In Papua New Guinea I've begun focusing more on improving hygiene practices than building infrastructure. We can build lots of toilets, but what if people don't actually use them? (Happens more often than you may think.) And if people don't wash their hands after using the toilet, it's likely there will be hardly any improvements in health.

So for the past year my focus has been on behavior change: improving hygiene practices that complement improvements in infrastructure. But while assessing this project, I've been particularly moved by something that isn't directly related to safe water or improved sanitation.

Before our project, the women walked an hour or more to get water. To relieve themselves, they walked far into the bush or the mangroves. The women told us they used to get sexually assaulted by men hiding in the bush. Now that there are water taps and toilets close to their homes, they no longer get attacked on trips to fetch water or go to the loo.

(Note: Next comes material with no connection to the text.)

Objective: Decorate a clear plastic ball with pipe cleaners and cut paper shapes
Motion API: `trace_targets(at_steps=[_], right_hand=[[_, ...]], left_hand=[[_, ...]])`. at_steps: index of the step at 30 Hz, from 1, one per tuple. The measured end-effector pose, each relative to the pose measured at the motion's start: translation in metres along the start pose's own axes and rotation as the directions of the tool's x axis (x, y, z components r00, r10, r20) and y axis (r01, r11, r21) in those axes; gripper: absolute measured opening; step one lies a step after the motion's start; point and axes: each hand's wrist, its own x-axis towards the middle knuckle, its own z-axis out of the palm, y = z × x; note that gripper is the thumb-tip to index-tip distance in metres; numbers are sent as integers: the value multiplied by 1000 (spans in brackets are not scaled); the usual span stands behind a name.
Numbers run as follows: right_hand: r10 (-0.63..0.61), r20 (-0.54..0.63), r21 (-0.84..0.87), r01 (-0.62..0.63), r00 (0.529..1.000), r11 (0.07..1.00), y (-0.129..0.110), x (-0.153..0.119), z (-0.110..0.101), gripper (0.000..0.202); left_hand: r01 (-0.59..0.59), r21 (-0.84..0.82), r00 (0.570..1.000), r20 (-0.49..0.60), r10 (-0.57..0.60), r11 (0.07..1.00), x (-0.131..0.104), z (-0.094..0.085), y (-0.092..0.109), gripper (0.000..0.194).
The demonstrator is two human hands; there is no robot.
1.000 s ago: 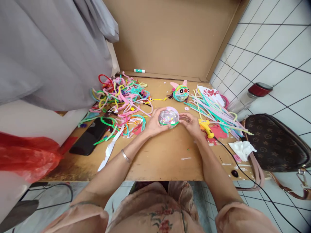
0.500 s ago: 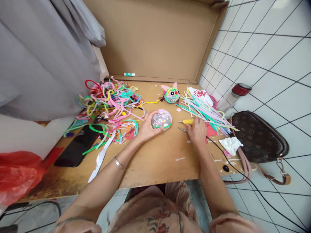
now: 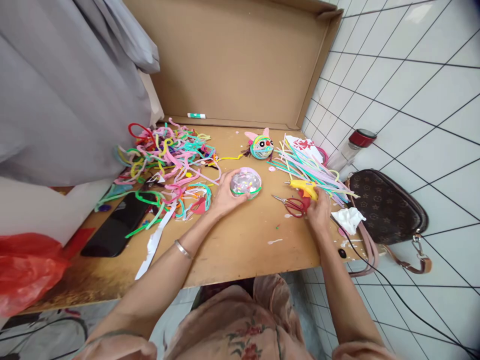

Domestic and sexual violence against women is prevalent in the Pacific. I reckon that women tend to get the short end of the stick all around the world but it seems to me to be particularly bad here. Given a choice, I reckon I'd prefer to be a woman in Afghanistan than a woman in PNG.

On Petats the women told me that they felt safe when they used the new toilet.

"You know the Bible and I know the Bible," I said to Pastor Barry. "You know that Jesus loved the mamas and he loved the weak and the vulnerable. I think Jesus wants you to build a toilet for the women."

I hope he will.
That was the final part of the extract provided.